Anyway, a cunning promoter, played by Russell Hornsby, knows that if he manages to get Draco's Son into the ring with Son of Creed, the score will be huge. He also knows how to manipulate Donny to say yes, despite the objections of everyone who cares about him.

Or Rocky IV He presented his great battle as a technology opposing state-owned Soviet technology and, uh, to rural Jeffersonian individualism. Rocky pulls his entourage behind him in a carriage, and then let his KGB chaperones slip into the snow as he climbs a mountain – Creed II becomes an examination of different family dynamics. Viktor Drago seems to live a spartan existence, hoping to gain the elusive approval of his severe pop. Donny, meanwhile, is bathed in love by his wife and granddaughter, his stepmother (Phylicia Rashad), his "Unc" Rocky and his Philly fans.

Director Steven Caple, Jr. is, like Coogler before him, a filmmaker with only one independent feature film highly regarded in his CV, the 2016 skateboard odyssey. Earth. (He also shot on television.) He does not bring Coogler's same curiosity to observe, but that may be a consequence of the fact that this film is 20 minutes shorter than Creed. At least he has managed another big deposit in the big account of the first-rate workouts of the series.
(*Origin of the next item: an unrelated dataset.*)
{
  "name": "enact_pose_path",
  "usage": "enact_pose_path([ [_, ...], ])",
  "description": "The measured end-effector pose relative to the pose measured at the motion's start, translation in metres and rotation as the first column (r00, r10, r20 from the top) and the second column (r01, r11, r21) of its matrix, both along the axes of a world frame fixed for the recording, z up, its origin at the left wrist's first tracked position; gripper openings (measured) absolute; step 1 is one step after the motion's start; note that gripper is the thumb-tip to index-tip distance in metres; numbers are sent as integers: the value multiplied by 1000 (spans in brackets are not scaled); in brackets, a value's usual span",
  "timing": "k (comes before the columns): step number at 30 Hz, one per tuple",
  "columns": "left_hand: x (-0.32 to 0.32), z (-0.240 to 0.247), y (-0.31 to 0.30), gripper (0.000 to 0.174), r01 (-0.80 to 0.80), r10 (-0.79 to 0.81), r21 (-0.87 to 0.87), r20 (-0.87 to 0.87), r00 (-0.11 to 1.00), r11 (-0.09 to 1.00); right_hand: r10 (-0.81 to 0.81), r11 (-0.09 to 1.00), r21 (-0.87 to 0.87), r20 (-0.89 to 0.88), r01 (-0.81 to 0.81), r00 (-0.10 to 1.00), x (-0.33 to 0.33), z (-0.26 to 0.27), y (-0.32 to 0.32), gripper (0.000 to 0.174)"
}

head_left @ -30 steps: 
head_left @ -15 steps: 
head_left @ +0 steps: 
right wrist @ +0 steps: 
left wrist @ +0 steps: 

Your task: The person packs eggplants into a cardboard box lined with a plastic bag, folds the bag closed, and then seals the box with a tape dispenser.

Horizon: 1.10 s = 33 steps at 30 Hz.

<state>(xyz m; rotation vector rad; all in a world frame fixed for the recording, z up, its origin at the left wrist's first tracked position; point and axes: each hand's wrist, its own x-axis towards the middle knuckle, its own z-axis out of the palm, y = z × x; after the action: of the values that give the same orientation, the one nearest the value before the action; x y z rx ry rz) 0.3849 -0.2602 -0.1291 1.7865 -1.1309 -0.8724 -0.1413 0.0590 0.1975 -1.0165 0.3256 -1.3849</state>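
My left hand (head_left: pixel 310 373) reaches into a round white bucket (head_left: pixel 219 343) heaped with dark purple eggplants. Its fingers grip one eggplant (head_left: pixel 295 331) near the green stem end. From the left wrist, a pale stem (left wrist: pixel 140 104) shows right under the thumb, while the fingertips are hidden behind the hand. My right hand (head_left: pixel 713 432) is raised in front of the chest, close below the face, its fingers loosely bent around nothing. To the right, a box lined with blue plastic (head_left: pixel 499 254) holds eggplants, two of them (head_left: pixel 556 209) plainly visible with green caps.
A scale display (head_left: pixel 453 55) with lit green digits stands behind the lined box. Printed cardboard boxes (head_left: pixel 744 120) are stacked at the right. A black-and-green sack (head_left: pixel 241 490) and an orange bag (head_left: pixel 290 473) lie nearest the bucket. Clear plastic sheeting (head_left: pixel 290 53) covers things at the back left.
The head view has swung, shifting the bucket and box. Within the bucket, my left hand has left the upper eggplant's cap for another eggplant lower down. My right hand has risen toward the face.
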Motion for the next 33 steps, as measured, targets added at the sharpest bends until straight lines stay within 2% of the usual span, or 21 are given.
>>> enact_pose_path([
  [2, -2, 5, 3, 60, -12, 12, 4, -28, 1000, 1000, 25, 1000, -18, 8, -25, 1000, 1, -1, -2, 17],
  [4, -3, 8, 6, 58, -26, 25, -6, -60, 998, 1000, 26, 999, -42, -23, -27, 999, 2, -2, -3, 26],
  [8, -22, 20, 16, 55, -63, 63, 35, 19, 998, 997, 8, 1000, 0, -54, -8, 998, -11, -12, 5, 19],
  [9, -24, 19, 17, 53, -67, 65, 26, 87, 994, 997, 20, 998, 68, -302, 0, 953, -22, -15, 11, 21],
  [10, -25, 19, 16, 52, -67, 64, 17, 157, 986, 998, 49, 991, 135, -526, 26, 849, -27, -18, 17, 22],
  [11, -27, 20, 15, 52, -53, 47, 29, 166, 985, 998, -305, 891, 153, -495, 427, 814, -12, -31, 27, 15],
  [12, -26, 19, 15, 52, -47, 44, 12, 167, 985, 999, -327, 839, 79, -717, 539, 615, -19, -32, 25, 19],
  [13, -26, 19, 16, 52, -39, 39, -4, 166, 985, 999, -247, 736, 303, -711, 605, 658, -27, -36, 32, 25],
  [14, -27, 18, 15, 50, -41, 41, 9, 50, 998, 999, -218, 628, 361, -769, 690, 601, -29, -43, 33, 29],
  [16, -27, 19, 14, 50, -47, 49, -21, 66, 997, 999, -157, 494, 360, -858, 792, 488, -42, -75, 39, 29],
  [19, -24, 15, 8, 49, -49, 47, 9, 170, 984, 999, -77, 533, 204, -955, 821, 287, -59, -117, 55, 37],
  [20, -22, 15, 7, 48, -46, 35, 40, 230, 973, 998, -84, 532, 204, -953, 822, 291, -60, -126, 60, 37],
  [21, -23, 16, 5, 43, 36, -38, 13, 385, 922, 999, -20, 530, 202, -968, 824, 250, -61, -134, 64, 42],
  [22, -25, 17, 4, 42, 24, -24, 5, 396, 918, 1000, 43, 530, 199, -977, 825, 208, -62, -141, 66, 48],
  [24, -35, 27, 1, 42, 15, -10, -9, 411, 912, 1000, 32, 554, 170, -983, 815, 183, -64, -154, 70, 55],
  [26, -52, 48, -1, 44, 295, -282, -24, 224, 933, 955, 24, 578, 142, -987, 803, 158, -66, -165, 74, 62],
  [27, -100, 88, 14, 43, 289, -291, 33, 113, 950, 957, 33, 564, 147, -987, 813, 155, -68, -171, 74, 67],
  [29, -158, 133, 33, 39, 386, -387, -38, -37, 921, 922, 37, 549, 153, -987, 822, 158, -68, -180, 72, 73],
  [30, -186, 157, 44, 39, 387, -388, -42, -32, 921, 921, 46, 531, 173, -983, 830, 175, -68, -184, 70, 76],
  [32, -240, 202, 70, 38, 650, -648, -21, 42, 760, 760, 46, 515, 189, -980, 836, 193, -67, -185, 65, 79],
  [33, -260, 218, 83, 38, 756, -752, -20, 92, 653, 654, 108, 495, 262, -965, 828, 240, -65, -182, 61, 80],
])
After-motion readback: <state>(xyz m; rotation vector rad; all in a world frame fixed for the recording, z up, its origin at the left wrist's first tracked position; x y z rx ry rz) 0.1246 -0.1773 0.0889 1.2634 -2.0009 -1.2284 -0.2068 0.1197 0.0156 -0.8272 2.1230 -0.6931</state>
These are always better when they are formed around a specific goal. In this one, in the desert of New Mexico, Donny develops new close tactics destined to cancel the superior range of his imposing adversary. Naked torso connoisseurs will note with satisfaction that Jordan has surpassed his physique three years ago, selling Donny's move to the heavyweight division. And again, his combat work eclipses everything in the 20th century Rocky movies.
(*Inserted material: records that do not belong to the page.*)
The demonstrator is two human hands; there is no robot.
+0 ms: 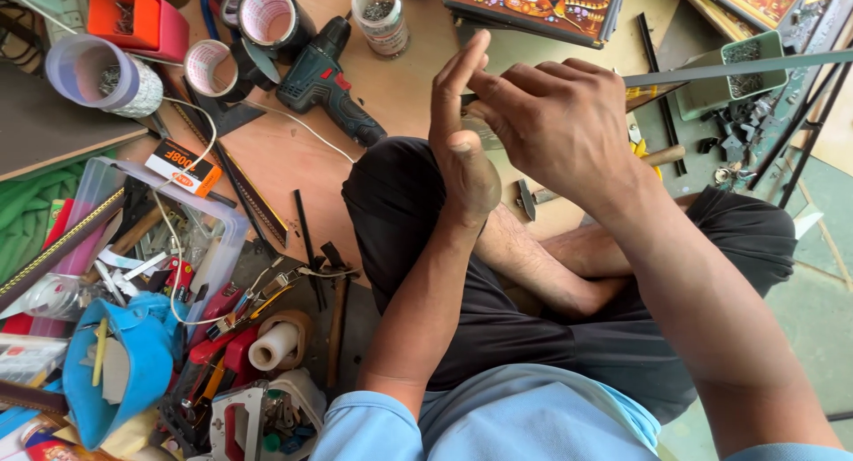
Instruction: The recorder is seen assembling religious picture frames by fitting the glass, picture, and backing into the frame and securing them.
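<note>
Person sits cross-legged on the floor, black shorts (462,274) nearest, both hands raised together over the knees. Right hand (555,128) is clamped on a long thin metal strip (737,68) that runs out to the right, left hand (462,132) pressed flat and open against its near end. Left of them: clear tool bin (227,248), green cordless drill (324,79), tape rolls (271,15).

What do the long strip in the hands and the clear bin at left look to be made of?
The long strip, gripped by the right hand, looks like grey metal: thin, straight, dull sheen. The clear bin looks like plastic: see-through walls, rounded rim, tools visible through them.
</note>
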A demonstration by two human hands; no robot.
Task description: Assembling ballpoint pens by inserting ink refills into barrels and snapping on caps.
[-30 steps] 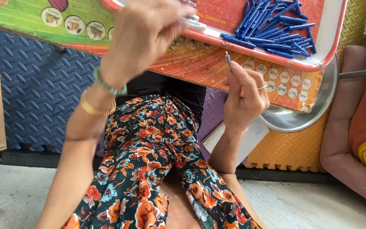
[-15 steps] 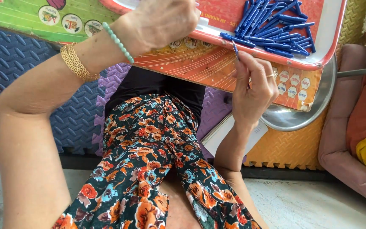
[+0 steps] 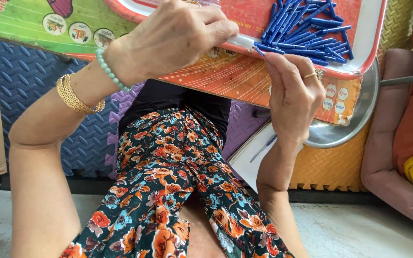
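Slim blue sticks (image 3: 307, 24) (a loose heap) fill the tray (image 3: 374, 43).

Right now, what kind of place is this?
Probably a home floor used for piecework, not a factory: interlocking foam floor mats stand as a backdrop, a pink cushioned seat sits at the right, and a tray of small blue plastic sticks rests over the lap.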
Ironically, the fake match (and the Russian return match) in Creed II These are the latest fights by the HBO team of excellence, including Jim Lampley, Max Kellerman and Roy Jones, Jr. Rocky Balboa, The Fighter, Creed, Southpaw and other sports films of the 21st century. HBO announced in late September that she was scuttling her boxing division after 45 years. The long-term concessions eventually cease, the happy challenge of Creed II notwithstanding.